Jeryl Prescott Gallien (also known as Jeryl Prescott Sales) is an American actress, best known for her roles as Jacqui in The Walking Dead (2010–2012; 2016), Madame Xanadu in Swamp Thing (2019), and Aktropaw in Ahsoka (2023). She also wrote, directed, and starred in Stand Down Soldier (2015), a drama film about a PTSD-afflicted woman veteran attempting to re-integrate.

==Life and Academics==
Jeryl Prescott was born Hartsville, South Carolina. Prescott's mother was highly active in local community service and care-taking At a young age, Prescott and her mother worked for a local group called Willing Workers, a local community organization. She is a resident of Winston-Salem, North Carolina and divides her time between that city and Los Angeles.

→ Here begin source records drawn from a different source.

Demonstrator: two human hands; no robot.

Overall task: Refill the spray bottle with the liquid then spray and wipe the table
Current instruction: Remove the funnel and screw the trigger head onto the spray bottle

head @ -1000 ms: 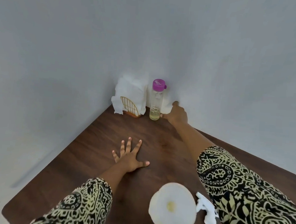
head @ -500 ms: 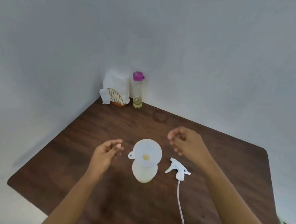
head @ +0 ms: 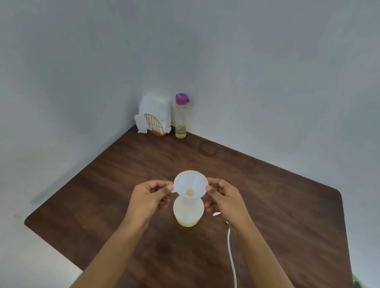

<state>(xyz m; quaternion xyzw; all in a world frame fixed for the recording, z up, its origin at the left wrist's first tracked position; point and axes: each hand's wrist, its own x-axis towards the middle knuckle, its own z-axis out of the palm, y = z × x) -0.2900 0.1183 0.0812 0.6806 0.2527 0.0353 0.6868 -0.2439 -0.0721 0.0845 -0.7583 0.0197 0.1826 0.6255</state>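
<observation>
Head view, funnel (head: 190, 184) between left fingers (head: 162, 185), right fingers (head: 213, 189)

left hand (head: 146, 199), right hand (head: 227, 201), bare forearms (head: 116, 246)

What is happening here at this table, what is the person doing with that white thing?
A person holds a white funnel with both hands: the left hand pinches its small tab, the right hand the opposite rim. The funnel sits atop the open spray bottle, which holds a little yellowish liquid. The sprayer's tube lies on the table beside it. The purple-capped bottle stands capped in the far corner.
</observation>
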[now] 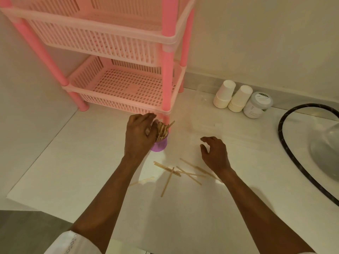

In or around the 1990's, Prescott earned a Bachelor's degree in Industrial Management, and worked as a trucker. She earned her PhD in American Literature, and has a Master's Degree in African American Literature. She worked as a professor and administrator at Wake Forest University in 1998. In 2000 as Dean, she organized a pluralism program that included a film festival. Around this time she acted in local stage productions. She has also taught at the North Carolina School of the Arts. As "Jeryl J. Prescott" she has published scholarly journal articles on the topics of Ernest Hemingway, Toni Morrison, and women's studies.

Prescott has said her performance experience started with growing up in the church, where she was always performing in front of people.

“I grew up in the church, where I was always performing. That was my initiation into performing and being comfortable in front of people.”
— Jeryl Prescott on the start of her acting experience

Prescott has advocated for research and awareness of sarcoidosis, a disease that disproportionately affects African American women and which has no known cure. She was given a Spotlight Award by the Foundation of Sarcoidosis Research for her advocacy of FSR's Ignore No More: African American Women & Sarcoidosis National Campaign. She has said, "I’m speaking out because I care about my community. [...] These rare diseases run in the family and the more we know, the better we can prevent and treat these diseases and maybe avoid some of the more severe consequences.”

==Career in TV and film==
===TV===
Prescott portrayed Jacqui in Season 1 of the television series The Walking Dead, which premiered on AMC in 2010. Prescott was originally cast for just two episodes of the premiere season of The Walking Dead. However, her character, Jacqui, was then written into the series cast of the season as well. Prescott reprises her role as Jacqui in the Season 3 episode "Hounded", as one of the voices that speaks to Rick on the phone.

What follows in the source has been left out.